A Moment of Glory for 25 Main Street

By Judy (Wemer) Chamberlain

Movie crew in front of 25 Main Street, transformed with temporary tiling and potted plants into a Santa Barbara restaurant. (photo copyright Anne Marie Leone)

Hastings was all a buzz this past summer with the news that a movie was being filmed on Main Street. It is exciting when something out of the ordinary happens in a small town. It gives everyone something to talk about, and it makes for good “people watching.” The featured actors included Meryl Streep, Steve Martin, and Alec Baldwin, though only Meryl was in the scene shot this June in the village.

It’s Complicated, the new romantic comedy written and directed by Nancy Meyers, chose to feature one of my favorite buildings in town. The First National Bank building, on the corner of Main and Whitman, was built in 1907, and through its long history the building has housed an assortment of businesses.

Postcard from about 1912 showing the bank building

My connection to 25 Main Street was through a dentist. Dr. Stewart had his office on the second floor. Mounting the steps was like marching to the gallows. I would walk down from school with dread for my afternoon appointments. I remember that the waiting room was austere, the magazines of little interest to me, and time waiting for my turn in the chair, unbearable.

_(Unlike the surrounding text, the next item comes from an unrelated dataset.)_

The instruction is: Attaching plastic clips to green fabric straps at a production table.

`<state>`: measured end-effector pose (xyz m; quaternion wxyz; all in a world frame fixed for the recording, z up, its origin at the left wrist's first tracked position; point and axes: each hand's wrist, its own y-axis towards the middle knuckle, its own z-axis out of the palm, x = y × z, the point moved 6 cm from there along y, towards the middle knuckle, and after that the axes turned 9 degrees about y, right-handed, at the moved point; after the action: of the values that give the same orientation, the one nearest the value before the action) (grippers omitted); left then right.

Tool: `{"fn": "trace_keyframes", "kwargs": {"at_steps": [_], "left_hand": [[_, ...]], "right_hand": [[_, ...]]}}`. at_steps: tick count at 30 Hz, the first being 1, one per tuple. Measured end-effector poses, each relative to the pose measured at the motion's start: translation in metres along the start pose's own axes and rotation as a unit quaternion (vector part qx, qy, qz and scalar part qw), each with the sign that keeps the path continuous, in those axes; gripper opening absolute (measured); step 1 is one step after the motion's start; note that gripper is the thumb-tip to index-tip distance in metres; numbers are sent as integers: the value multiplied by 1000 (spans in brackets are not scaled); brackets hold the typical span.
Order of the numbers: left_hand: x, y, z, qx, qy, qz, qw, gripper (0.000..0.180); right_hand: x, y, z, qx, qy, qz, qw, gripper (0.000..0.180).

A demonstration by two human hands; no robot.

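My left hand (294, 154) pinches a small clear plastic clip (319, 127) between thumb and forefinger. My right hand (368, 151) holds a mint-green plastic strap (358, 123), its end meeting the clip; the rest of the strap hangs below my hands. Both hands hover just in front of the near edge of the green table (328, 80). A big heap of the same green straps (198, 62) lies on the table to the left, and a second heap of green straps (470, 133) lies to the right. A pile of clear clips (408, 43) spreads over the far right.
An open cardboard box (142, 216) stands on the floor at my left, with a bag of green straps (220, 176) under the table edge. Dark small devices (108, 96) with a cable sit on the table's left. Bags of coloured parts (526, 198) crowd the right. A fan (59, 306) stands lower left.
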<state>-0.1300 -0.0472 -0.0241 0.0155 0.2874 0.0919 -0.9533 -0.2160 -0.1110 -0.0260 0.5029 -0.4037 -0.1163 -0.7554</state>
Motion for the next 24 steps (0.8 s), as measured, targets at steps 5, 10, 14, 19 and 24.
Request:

There was one bright spot though. The receptionist was a lovely lady with silver gray hair, who always had a large colorful handkerchief attached to her stiff white nurse’s uniform. Her name was Mrs. Feury. I think her first name may have been Beth, but since I never called her anything but Mrs. Feury, I’m not certain. She was efficient and tried her best to put patients, especially nervous children, at ease -- no small feat given the antiquated drills that awaited you beyond the closed door.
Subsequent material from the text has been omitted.